Nov 27

If you’re like us you have a slew of different ad campaigns running at any given time- newsletters, pay-per-click, stumbleupon, download directories, sponsored banner ads, auto-responders, etc. Tracking conversions means being able to identify the visitors to your site who ultimately complete the desired action and know which avenue brought them to you (and it’s useless to experiment across ad channels if you don’t track which ones are working). You can roll your own home-grown mechanism to track conversions but if you have a Google Adwords account, you already have access to their cross-channel conversion tracking system which will do this for you. Here’s how you can take advantage of it:

  1. Signup for an adwords account if you don’t have one already.
  2. You’ll need to add the conversion tracking code snippet to the thank you page on your site that the visitor sees when he/she completes the intended action on your site. Follow the instructions here to set it up.
  3. Next you’ll create a new cross channel tracking campaign for one of your ad channels- let’s do it for your newsletter first. What may be confusing is that even though we’re in your adwords account, adwords could be one channel you can use this to track all your ad initiatives). Follow their 3-step wizard for specifying the details of this newsletter-specific campaign and get the landing page code and the tracking URL.
  4. Put the landing page code snippet in your header or footer so it’s on every page of your site (you only need to do this once and it works across all channels that you track).
  5. Lastly, look at the newsletter-specific tracking URL and grab just the part that says:
    ?gad=xxxxxxxxxxxx” and append that to any links coming from your newsletter. Rinse and repeat for each ad campaign you have running so that they all get a unique tracking URL.

You’re now collecting data on how each campaign is doing and you’ll know exactly which ones are performing well and which ones suck. You can see from our data below that we have a spread of 0% – 38% effectiveness depending on the particular channel – that’s critical info to know if you’re spending thousands on ads! Minor improvements in conversion can translate to huge savings in adspend as I explained here. Happy conversion tracking!

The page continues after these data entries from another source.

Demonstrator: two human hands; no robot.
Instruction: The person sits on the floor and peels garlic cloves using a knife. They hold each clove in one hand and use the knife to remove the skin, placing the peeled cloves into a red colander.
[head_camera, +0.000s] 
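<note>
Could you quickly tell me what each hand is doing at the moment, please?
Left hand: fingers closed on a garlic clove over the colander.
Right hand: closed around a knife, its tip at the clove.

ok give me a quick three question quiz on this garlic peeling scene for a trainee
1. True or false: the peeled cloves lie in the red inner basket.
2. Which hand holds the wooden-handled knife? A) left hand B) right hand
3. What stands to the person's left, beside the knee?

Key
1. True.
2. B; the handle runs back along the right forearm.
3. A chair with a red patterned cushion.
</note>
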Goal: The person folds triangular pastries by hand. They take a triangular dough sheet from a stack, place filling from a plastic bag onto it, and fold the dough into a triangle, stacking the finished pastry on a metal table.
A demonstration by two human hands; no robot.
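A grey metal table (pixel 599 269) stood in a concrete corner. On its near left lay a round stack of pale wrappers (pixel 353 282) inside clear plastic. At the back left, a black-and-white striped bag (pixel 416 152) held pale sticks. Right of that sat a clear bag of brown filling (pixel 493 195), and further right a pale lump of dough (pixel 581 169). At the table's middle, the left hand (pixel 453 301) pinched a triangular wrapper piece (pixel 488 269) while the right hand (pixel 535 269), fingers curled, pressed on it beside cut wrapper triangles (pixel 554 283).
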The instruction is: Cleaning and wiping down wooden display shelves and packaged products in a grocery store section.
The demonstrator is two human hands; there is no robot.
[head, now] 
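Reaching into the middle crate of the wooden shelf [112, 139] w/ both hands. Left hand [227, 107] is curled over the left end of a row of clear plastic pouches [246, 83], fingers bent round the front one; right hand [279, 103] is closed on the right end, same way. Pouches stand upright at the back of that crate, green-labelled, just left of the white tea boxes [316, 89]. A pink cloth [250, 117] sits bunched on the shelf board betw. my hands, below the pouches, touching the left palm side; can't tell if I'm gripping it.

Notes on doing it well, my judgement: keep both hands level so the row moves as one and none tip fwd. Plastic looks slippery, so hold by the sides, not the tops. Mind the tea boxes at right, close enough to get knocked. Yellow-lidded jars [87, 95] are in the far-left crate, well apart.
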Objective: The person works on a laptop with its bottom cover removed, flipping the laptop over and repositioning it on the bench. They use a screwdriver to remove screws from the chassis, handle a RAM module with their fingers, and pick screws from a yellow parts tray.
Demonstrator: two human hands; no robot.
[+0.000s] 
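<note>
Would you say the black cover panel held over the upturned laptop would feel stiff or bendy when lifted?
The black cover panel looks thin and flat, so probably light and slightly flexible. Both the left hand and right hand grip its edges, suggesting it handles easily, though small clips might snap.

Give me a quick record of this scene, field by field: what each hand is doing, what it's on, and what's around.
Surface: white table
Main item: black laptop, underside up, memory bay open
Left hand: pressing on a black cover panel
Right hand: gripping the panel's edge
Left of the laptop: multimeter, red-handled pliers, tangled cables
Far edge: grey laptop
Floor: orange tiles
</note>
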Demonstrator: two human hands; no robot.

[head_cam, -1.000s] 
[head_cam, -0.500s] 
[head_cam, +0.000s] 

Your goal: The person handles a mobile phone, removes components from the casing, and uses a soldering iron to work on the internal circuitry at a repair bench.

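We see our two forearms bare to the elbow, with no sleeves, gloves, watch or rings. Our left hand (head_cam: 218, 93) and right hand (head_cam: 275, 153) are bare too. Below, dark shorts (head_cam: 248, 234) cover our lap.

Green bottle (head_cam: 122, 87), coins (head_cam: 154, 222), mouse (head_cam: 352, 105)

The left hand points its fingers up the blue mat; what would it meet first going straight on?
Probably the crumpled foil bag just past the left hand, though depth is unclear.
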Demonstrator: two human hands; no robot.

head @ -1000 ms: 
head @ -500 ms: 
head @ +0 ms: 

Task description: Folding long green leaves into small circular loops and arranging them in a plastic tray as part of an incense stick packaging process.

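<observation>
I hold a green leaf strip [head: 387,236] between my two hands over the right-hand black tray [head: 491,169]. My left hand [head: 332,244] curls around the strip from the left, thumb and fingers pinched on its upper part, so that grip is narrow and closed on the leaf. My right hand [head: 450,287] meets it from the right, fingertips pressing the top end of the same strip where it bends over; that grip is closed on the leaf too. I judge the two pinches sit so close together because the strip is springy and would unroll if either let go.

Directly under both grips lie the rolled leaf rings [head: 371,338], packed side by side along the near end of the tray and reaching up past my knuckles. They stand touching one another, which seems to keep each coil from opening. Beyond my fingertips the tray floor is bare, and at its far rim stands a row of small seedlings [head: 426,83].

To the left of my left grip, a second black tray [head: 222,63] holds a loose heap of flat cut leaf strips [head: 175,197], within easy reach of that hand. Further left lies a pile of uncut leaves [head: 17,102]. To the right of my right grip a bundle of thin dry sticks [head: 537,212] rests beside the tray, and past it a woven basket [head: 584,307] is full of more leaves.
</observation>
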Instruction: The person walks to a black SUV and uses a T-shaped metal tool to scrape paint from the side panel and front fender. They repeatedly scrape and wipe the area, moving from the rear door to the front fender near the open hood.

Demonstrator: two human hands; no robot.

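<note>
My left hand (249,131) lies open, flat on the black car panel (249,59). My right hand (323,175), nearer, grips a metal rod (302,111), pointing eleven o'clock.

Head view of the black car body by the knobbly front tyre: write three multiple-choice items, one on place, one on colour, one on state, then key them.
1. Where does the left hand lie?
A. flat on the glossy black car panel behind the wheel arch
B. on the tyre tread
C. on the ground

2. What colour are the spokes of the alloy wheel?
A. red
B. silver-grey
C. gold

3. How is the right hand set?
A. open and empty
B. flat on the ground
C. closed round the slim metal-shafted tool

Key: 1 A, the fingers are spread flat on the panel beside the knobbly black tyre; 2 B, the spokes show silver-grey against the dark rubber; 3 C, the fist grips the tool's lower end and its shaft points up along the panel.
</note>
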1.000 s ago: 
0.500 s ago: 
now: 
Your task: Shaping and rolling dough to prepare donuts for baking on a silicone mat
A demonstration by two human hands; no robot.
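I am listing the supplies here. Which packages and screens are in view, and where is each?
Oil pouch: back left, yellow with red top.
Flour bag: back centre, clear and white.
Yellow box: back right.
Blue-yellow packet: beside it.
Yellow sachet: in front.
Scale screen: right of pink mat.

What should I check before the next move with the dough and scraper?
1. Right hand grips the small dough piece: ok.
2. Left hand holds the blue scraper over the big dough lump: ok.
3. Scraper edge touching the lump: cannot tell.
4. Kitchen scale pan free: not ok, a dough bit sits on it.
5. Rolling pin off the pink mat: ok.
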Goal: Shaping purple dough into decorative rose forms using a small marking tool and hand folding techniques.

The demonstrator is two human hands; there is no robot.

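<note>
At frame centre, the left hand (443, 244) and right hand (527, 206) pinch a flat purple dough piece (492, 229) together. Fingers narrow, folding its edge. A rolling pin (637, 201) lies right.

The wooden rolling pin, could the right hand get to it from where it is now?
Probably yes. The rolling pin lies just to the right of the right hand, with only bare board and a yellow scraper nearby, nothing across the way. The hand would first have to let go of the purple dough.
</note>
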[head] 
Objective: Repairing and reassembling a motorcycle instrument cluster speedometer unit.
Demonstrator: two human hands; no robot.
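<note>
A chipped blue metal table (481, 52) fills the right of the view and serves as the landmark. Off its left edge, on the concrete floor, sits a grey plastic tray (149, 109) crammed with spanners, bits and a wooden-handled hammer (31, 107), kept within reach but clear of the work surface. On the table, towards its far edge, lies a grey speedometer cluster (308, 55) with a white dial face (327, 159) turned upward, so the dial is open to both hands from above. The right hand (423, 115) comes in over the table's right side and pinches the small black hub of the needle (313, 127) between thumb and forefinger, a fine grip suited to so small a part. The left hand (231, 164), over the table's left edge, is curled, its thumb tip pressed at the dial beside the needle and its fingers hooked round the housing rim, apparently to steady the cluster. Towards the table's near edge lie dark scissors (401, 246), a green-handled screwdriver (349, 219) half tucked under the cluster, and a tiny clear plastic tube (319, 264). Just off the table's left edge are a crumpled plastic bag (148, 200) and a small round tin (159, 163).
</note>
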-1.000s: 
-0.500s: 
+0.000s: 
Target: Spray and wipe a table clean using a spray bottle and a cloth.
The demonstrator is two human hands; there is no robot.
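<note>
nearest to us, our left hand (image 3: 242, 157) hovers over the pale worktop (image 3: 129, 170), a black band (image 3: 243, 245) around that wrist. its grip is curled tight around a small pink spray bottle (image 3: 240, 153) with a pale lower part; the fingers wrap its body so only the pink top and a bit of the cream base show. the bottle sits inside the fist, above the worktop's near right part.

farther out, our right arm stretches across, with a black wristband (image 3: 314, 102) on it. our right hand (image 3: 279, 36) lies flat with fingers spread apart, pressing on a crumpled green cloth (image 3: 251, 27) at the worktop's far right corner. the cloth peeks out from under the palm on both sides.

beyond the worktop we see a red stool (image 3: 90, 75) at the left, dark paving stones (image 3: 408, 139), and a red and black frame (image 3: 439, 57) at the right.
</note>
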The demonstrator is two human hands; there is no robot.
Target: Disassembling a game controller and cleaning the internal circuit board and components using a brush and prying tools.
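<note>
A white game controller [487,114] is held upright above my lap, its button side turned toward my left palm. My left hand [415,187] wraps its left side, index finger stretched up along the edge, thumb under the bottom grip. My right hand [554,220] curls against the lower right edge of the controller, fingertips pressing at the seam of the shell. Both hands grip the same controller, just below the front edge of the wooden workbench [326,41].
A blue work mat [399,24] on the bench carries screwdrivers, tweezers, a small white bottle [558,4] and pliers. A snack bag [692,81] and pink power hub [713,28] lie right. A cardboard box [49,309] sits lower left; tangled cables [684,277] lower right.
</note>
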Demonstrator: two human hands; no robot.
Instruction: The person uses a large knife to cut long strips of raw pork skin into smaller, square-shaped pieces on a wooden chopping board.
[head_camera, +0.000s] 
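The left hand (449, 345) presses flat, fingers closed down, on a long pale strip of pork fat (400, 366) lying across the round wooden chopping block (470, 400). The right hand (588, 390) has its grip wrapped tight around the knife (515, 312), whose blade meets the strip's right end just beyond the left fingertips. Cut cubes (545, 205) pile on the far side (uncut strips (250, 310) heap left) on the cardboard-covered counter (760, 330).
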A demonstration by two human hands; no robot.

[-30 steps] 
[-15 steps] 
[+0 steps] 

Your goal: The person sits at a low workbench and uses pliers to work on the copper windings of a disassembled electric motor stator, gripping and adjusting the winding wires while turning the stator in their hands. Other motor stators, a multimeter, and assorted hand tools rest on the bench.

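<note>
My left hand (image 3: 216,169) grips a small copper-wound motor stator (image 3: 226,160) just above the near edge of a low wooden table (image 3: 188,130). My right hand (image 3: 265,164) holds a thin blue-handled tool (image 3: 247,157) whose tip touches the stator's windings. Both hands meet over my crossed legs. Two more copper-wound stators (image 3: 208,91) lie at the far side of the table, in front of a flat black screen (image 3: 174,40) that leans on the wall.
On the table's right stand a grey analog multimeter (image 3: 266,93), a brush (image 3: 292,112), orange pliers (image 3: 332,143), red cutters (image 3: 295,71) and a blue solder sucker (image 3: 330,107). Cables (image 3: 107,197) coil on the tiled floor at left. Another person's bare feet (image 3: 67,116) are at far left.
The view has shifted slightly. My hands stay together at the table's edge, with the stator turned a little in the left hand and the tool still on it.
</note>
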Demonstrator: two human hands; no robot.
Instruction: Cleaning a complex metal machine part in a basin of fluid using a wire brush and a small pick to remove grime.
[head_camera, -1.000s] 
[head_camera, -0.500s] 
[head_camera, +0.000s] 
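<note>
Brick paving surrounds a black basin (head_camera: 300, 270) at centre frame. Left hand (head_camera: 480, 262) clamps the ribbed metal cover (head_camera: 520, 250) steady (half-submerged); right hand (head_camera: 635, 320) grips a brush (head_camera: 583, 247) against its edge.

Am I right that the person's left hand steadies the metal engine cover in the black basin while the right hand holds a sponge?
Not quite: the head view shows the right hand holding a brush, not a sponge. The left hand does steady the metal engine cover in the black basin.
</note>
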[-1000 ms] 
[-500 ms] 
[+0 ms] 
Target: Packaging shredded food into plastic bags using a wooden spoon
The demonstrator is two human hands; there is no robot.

5 Responses to “Using cross-channel conversion tracking to understand your advertising”

  1. techguy says:

    What did you consider a conversion? Was it a purchase or just a request for information?

  2. sean says:

    this is what’s confusing- for the cross-channel tracking a conversion constitutes a download. For the adwords conversion tracking (which is under the adwords tab) a conversion is an actual sale.


  3. Aris says:

    Hi, I tried the adwords cross-channel. I see that you are mentioning that the “landing page” code should be present in ALL website pages (through header or footer for example). Isn’t this unnecessary? Or maybe wrong, as it will consider all pages as “landing” pages?


  4. sean says:

    that tracking code needs to be present on any pages you link to where you want to test conversion. If it’s only one page, you can of course manually insert it in the body of that page. I put it in the footer so I don’t need to remember to do it for multiple products and that seems to have worked well.


  5. Matt says:

    Is cross-channel tracking necessary if you’re tagging your links in google analytics? Is messing with conversion codes at all necessary?

    Just wondering since we finally dove into using GA for our clients when we previously just used Google’s Adwords conversion tracking.

    Are there benefits to doing both?